How long does it take to run a sub-7 mile?
From a beginner baseline, expect 9 to 18 months of structured training. From a sub-9 baseline, plan for 4 to 8 months.
How long does it take to run a sub-6 mile?
From a sub-7 baseline, plan for 9 to 18 months. From beginner, plan for 18 to 36 months. Sub-6 is a meaningful achievement: roughly the top 10 to 15% of recreational runners.
Should I run the mile on a track or on the road?
If you want an honest reading, run it on a track or on a flat, measured road. Treadmill miles are usually 5 to 15 seconds faster than the equivalent outdoor effort because there's no air resistance.

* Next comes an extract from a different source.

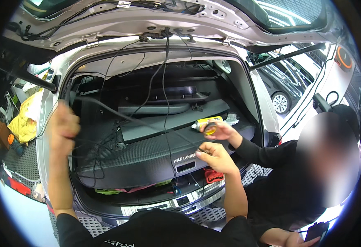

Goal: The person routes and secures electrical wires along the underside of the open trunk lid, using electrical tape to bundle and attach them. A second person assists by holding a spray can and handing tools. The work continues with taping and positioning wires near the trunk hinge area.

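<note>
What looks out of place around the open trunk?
Black cables dangle from the raised tailgate across the trunk opening; that looks odd, since wiring usually sits tucked behind trim, and the tailgate's metal is exposed.

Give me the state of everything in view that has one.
Tailgate: raised open.
Hanging wires: dangling from tailgate.
Left hand: curled, blurred.
Right hand: pinching black cable.
Black cable: held, running toward left hand.
Yellow bottle: lying on its side.
Co-worker's hand: holding dark ring.
</note>
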Demonstrator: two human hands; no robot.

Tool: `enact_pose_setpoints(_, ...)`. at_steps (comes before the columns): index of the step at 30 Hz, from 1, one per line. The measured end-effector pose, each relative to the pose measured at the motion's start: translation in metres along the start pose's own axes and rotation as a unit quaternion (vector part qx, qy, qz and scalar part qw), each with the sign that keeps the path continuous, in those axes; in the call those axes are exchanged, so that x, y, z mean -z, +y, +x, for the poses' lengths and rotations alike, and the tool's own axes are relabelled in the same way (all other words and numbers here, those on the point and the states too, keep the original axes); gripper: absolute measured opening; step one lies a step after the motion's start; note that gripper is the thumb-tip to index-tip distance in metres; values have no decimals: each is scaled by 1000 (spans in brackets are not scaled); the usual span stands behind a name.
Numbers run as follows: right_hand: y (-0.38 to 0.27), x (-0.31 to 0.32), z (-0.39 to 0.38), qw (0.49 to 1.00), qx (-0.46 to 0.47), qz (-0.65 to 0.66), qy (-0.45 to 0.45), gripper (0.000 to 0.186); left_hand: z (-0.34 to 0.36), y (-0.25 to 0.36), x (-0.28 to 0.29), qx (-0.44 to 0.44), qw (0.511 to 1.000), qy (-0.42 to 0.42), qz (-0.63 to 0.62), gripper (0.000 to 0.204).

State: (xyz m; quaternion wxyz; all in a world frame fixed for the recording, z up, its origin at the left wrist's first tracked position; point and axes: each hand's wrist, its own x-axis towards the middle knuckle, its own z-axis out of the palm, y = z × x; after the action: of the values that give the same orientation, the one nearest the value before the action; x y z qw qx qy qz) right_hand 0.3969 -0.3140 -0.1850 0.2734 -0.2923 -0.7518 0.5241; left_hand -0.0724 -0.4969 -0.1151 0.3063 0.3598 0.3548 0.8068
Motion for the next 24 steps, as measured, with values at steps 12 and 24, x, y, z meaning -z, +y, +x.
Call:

GPS-measured outdoor miles can have errors of 30 to 60 metres on certain courses.
How often should I test my mile?
Every 6 to 12 weeks during a training block. Testing more often than that doesn't give your body enough time to make meaningful improvements between tests.
The bottom line
Average mile times sit around 9 to 10 minutes for men and 11 to 12 minutes for women, with significant variation by age. Sub-7 (men) and sub-8 (women) is the threshold for "good" by most standards. The pathway forward is the same at every level: easy mileage builds the engine, intervals build the speed, and consistency over months turns both into faster mile times. The most important number isn't on a chart. It's the one you ran last time.